Va a hacer diez años que conocí, en la ciudad de Tánger, a una mujer extraordinaria. Se llamaba Rachel Muyal. Por aquel tiempo, yo andaba buscando un territorio novelesco y ella me llevó de la mano a conocer esta ciudad poliédrica de mil caras y leyendas. Rachel había sido gerente de la famosa librería Des Colonnes situada en el Bulevard Pasteur, en el llamado edificio acordeón que fue cuartel general del mismísimo gánster americano Lucky Luciano y había conocido a la generación beat, convertida ya en mito literario tangerino.
Nos encontramos frente a la librería un día cercano a fin de año. Rachel a veces llevaba un pañuelo anudado al cabello y si no un moño legendario, emanaba de ella ese aire de gran dama que se intensificaba con sus historias, su simpatía y generosidad. Era una de los treinta y dos judíos sefardíes que quedaban en la ciudad después de haber sido miles, me contaba, en la época del Tánger internacional, había firmado su contrato de matrimonio en duros de Castilla, conocido a Paul Bowles, vivido junto a Ángel Vázquez, al que llamaba Antoñito, el autor de la mítica novela La vida perra de Juanita Narboni, que les recomiendo, sabía el lugar secreto donde se encontraba la tumba de Ibn Battuta, viajero que da nombre a su aeropuerto, en el ovillo de calles enredadas, minúsculas, del Zoco Chico hasta la que me llevó una tarde, y saboreaba la magdalena de Proust en la bella Villa Josephine, uno de sus lugares favoritos que pronto también lo fue para mí.
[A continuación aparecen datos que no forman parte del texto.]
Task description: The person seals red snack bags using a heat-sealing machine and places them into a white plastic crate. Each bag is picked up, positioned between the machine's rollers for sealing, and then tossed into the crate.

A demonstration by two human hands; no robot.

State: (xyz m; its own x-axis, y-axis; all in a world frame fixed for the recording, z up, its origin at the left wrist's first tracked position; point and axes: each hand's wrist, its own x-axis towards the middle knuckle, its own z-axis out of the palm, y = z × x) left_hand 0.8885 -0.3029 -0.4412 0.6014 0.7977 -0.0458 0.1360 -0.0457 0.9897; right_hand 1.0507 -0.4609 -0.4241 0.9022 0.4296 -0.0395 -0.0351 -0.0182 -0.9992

Recuerdo que llegamos hasta ella en un taxi, un Mercedes destartalado que ascendió por la colina del Monte Viejo, entre tapias por las que sobresalían las buganvillas de las mansiones, lugar de reunión de artistas occidentales en otra época.
La vista infinita del Estrecho y de Tarifa que se divisa desde su piscina, entre palmeras, es magnífica. Y la casa blanca, delirio colonial de un escritor y corresponsal del Times: Walter Harris, cuya vida tumultuosa inspiró el personaje de Indiana Jones. Si se atreven a viajar al pasado, viajar a su memoria, han de pedir como me indicó Rachel aquella tarde, un chocolate caliente acompañado de la magdalena de Proust. Después, tras una larga y pausada charla donde el tiempo no existe, pueden pasar al chester de su bar inglés y degustar un whisky de malta antes de regresar a las callejuelas laberínticas de la Medina, que podrían ser escenario de una película de espías, un Casablanca, que era en realidad Tánger.
Rachel compartió conmigo su ciudad y siempre le estaré agradecida. Despertó mis sentidos del letargo occidental al que los había acostumbrado, con los colores que la habitan: de sus azulejos, sus especias y sus puertas; el arrullo de las fuentes, a ser posible, en patios solitarios, el canto del muecín cuando la tarde se desploma sobre sus azoteas, sí, Tánger es una ciudad que se vive también en las alturas, al cielo raso, entre sábanas que flamean a cada bocanada de ese viento tan suyo, y chill outs para turistas. La oferta se abre inagotable, dulces de frutos secos, hojaldre y miel que se venden por doquier, noches canallas; el té que les dejó la dominación breve de los ingleses y que ellos aderezaron con la fantasía de la menta; los jabones de Madini, la perfumería del Bulevard Pasteur donde uno se pierde entre sus frascos antiguos y sus esencias como la de jazmín, hasta el orín de los miles de gatos que pueblan la Medina.
Tánger pertenece al territorio de la imaginería oriental, pero también Tánger es Mediterráneo con sus casas blancas en escultura cubista como decía Truman Capote, y Atlántico, territorio donde ambos confluyen. Recordar Tánger, es recordar a Rachel, rendirle homenaje a la ciudad es rendírselo a ella. Gracias, siempre.